What the task asks ▸ A single number is the required answer: the count of lines in the listing below that hold the string "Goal".

Entries supplied ▸
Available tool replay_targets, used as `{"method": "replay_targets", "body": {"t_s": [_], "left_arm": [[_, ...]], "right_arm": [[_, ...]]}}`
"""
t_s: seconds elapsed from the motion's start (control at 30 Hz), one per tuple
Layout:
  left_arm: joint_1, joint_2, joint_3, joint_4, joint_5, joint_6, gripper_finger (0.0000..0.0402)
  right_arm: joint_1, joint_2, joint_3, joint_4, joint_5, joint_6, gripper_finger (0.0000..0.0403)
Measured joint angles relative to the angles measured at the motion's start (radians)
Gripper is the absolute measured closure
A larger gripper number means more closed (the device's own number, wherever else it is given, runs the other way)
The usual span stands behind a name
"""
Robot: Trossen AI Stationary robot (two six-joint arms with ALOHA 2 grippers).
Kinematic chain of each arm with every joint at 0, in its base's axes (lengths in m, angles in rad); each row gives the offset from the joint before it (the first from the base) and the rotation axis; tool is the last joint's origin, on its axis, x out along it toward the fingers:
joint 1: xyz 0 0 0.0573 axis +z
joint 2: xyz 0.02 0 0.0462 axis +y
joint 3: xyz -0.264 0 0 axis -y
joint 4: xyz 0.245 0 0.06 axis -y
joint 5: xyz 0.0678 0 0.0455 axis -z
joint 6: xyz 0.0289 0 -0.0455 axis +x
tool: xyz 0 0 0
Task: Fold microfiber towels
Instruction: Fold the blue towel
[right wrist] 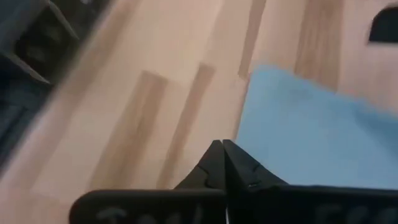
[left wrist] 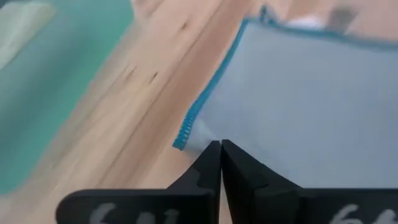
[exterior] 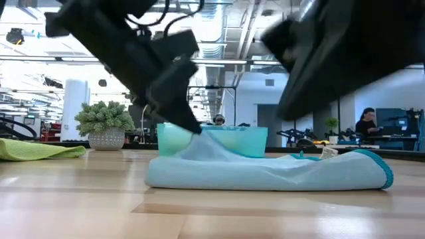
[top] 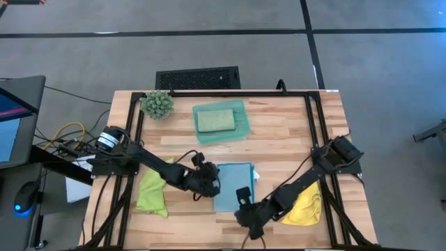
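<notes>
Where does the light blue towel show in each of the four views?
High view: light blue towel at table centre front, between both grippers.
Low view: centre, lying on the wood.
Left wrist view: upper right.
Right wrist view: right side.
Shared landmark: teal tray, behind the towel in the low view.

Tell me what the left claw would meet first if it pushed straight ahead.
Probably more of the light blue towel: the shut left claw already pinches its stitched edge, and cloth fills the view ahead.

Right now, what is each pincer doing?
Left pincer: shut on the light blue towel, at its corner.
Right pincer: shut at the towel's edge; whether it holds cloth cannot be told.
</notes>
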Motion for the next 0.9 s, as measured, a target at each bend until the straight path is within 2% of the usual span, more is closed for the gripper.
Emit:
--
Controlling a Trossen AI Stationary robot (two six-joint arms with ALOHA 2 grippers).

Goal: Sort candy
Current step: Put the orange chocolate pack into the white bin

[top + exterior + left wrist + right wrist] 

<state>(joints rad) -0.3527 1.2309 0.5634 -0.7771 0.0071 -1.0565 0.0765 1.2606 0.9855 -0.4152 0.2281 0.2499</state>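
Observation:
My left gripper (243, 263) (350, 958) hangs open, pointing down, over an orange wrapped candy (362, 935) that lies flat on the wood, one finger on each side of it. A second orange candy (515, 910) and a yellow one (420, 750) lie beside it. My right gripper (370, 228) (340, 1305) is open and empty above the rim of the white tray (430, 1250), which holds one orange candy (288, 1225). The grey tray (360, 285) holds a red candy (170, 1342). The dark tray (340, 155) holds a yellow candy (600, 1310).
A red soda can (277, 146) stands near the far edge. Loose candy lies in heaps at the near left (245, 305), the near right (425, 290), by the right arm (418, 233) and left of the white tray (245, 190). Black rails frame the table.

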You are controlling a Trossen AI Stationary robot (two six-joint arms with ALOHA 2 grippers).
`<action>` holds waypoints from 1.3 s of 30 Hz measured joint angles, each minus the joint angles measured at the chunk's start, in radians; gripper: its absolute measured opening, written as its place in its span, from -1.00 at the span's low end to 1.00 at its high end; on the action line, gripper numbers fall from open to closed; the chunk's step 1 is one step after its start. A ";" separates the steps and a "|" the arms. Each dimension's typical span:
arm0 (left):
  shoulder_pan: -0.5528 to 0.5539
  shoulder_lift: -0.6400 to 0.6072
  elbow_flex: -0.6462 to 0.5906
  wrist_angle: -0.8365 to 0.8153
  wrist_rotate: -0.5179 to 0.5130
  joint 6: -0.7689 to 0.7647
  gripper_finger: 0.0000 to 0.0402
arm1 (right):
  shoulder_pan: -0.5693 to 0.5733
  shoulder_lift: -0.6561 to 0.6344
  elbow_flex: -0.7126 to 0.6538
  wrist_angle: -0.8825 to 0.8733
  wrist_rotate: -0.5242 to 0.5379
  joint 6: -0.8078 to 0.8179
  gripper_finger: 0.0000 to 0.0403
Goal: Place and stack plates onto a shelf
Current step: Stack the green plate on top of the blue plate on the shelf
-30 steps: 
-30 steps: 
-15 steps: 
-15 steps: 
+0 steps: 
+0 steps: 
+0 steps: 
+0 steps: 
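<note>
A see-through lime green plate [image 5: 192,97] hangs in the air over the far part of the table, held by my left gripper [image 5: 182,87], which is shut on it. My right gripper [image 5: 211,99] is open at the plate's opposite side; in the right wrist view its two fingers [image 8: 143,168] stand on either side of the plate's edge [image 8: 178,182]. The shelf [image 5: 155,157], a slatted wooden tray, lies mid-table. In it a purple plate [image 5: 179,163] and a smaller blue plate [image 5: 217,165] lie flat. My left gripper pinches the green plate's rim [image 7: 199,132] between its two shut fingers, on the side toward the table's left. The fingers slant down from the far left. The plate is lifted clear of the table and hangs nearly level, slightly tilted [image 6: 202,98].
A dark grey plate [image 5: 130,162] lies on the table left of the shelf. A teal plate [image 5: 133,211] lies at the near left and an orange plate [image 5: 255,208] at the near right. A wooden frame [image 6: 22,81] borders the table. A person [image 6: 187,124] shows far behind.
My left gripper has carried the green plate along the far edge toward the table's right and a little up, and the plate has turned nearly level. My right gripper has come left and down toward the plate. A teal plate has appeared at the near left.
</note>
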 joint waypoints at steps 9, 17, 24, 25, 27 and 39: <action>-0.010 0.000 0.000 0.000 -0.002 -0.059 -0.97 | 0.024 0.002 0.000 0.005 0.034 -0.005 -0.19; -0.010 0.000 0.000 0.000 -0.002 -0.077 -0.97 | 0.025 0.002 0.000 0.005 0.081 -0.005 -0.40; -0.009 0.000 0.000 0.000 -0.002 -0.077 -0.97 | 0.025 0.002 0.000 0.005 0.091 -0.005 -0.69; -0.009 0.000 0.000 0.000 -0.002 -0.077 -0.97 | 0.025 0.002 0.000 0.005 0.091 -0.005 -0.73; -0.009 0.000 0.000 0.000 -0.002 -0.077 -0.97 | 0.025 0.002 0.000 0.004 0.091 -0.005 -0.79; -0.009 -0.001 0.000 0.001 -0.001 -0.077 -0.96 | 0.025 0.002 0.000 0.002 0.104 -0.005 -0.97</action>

Task response ▸ 2